• _WHAT IS REQUIRED_:
Return the lines from the start of the data through the line with "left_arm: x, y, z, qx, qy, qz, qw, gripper". Include both of those lines and no others.

──────────

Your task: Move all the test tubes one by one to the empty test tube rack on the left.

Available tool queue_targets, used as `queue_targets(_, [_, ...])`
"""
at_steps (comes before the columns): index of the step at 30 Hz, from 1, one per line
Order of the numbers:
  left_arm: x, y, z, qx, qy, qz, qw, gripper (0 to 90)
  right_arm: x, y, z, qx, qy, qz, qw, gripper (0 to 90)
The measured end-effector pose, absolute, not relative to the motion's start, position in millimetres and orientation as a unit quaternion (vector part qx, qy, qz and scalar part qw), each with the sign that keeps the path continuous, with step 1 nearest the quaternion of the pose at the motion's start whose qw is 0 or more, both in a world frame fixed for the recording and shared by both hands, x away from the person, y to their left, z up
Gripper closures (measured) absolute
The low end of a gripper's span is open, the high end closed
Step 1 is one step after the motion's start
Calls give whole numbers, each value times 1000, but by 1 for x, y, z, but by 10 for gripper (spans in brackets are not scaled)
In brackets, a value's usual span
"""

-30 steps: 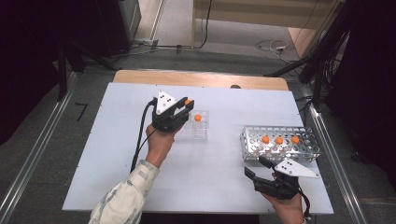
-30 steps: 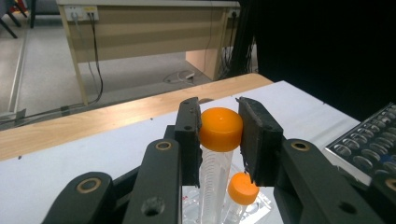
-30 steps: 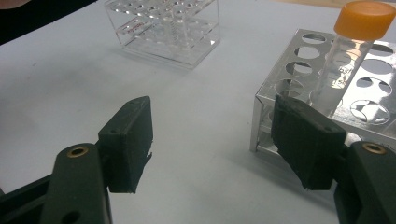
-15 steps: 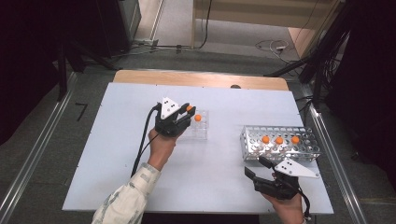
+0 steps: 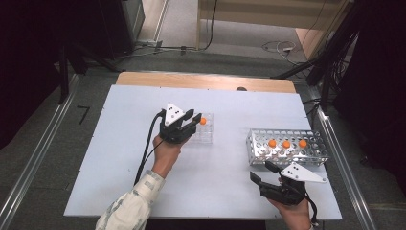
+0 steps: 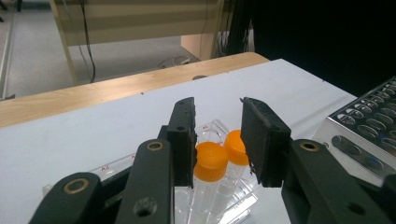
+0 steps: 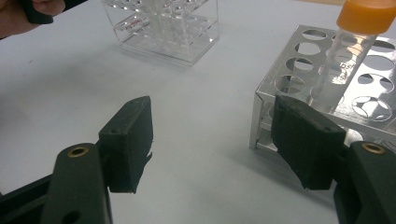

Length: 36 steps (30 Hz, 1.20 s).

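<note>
The left gripper (image 5: 194, 120) hangs over the clear plastic rack (image 5: 205, 132) near the middle of the white table (image 5: 119, 143). Its jaws have just been opening, and in the left gripper view an orange-capped tube (image 6: 211, 161) stands between them in the rack: the left pad sits right against the cap, while a clear gap separates the right pad from it, so nothing is clamped. A second orange-capped tube (image 6: 235, 145) stands just behind the first, toward one o'clock.

At about four o'clock from the clear rack sits a metal tube rack (image 5: 287, 154) carrying three orange-capped tubes in a row. The right gripper (image 5: 264, 173) rests low at that rack's six o'clock, jaws spread wide and holding nothing, the rack's corner just beside its right pad (image 7: 306, 140).
</note>
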State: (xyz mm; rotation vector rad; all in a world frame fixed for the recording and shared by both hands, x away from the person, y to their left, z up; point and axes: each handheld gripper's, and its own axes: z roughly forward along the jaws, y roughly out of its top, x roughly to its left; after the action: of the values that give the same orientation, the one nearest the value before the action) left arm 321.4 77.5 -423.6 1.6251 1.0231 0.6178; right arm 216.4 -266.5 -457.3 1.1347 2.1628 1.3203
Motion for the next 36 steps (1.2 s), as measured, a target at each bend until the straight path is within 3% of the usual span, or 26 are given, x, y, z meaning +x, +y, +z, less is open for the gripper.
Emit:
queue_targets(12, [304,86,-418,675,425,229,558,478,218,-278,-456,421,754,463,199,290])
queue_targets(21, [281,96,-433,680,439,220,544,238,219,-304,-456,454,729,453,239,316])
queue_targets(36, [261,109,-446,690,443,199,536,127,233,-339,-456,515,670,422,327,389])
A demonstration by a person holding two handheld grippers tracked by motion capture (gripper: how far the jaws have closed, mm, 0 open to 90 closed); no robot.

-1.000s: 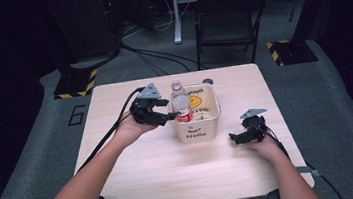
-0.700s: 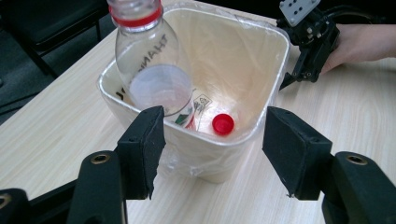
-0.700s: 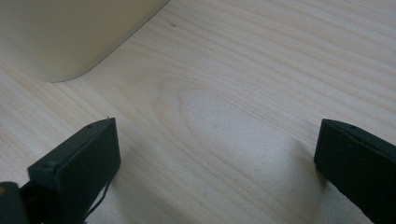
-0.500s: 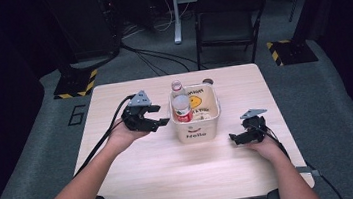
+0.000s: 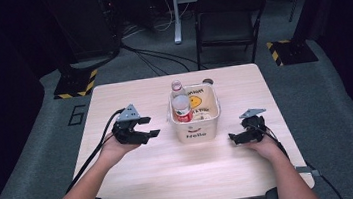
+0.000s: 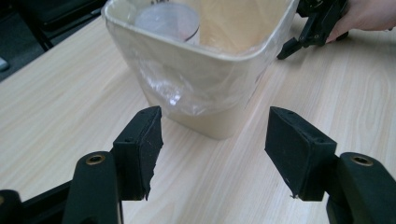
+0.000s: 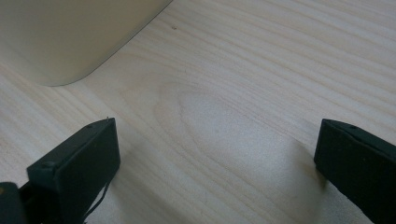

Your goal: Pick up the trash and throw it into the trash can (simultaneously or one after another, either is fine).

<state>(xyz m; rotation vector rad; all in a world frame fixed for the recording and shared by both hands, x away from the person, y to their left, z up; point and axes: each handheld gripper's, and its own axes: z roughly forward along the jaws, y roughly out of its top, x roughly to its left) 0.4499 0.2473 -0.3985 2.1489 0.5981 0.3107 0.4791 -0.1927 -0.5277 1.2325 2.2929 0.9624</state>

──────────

• _WRITTEN ANSWER_:
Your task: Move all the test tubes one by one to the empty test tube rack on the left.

Available tool queue_targets, used as `queue_targets(_, [_, ...])`
"""
at_steps (comes before the columns): index of the step at 30 Hz, from 1, one per line
Order of the numbers:
  left_arm: x, y, z, qx, qy, qz, qw, gripper (0 to 90)

What the exercise asked for has been given in full.